🤖 AI Summary
This work identifies a prevalent inefficiency in large language models (LLMs) during inference: frequent self-verification steps that rarely detect errors, leading to substantial redundant computation. To address this, the authors propose a dynamic suppression mechanism grounded in an offline experience pool. By retrieving historical verification outcomes, the method assesses whether a current verification step is necessary and selectively skips redundant checks at test time. Evaluated across multiple models and benchmarks, this approach reduces token consumption by up to 20.3% while maintaining or even slightly improving reasoning accuracy, thereby significantly enhancing inference efficiency.
📝 Abstract
Large Reasoning Models (LRMs) achieve strong performance by generating long reasoning traces with reflection. Through a large-scale empirical analysis, we find that a substantial fraction of reflective steps consist of self-verification (recheck) that repeatedly confirm intermediate results.

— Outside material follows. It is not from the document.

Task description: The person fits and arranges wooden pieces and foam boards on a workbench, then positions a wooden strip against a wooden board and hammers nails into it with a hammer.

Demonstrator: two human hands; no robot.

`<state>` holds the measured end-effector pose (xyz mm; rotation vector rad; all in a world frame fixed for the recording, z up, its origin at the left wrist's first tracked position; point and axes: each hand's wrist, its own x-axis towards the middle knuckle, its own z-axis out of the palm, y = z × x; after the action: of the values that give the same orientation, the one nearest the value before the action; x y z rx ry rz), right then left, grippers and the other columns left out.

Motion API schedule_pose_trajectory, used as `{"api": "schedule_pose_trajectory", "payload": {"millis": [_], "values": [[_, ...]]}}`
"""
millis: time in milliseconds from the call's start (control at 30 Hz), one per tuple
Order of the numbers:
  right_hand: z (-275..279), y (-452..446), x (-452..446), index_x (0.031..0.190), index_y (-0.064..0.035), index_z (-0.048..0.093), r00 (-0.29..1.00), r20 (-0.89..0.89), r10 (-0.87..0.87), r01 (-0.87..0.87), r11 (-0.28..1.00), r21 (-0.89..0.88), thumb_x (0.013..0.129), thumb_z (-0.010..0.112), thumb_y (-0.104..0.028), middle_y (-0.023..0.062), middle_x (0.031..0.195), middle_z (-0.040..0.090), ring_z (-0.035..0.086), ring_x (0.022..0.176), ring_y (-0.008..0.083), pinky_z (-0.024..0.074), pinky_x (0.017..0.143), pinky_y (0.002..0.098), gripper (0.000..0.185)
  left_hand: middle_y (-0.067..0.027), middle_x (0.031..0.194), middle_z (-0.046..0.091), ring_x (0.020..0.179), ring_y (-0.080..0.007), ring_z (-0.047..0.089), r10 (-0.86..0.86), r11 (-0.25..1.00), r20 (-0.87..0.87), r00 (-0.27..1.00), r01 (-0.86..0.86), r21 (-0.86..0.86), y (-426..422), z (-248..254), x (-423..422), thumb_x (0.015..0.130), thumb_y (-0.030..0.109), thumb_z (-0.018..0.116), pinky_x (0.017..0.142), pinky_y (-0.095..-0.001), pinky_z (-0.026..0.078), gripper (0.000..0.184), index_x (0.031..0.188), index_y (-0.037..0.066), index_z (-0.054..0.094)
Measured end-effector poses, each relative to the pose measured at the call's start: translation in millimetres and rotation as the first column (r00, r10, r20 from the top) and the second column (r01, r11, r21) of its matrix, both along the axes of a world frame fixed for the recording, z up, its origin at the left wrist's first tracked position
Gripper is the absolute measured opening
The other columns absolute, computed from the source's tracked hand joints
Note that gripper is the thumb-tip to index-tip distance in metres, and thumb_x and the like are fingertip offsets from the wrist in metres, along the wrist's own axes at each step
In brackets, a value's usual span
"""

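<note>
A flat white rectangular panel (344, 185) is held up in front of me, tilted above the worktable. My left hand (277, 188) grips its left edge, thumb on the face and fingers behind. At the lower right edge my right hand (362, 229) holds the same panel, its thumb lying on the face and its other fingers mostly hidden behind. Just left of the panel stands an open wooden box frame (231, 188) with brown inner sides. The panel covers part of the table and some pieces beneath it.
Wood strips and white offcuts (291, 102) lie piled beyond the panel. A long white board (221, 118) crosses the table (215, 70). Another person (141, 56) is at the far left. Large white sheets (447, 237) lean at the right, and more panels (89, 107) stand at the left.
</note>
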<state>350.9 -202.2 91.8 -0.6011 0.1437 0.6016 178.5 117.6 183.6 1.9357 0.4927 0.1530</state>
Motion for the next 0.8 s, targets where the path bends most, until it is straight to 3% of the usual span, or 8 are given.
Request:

These rechecks occur frequently across models and benchmarks, yet the vast majority are confirmatory rather than corrective, rarely identifying errors and altering reasoning outcomes. This reveals a mismatch between how often self-verification is activated and how often it is actually useful. Motivated by this, we propose a novel, experience-driven test-time framework that reduces the overused verification. Our method detects the activation of recheck behavior, consults an offline experience pool of past verification outcomes, and estimates whether a recheck is likely unnecessary via efficient retrieval. When historical experience suggests unnecessary, a suppression signal redirects the model to proceed. Across multiple model and benchmarks, our approach reduces token usage up to 20.3% while maintaining the accuracy, and in some datasets even yields accuracy improvements.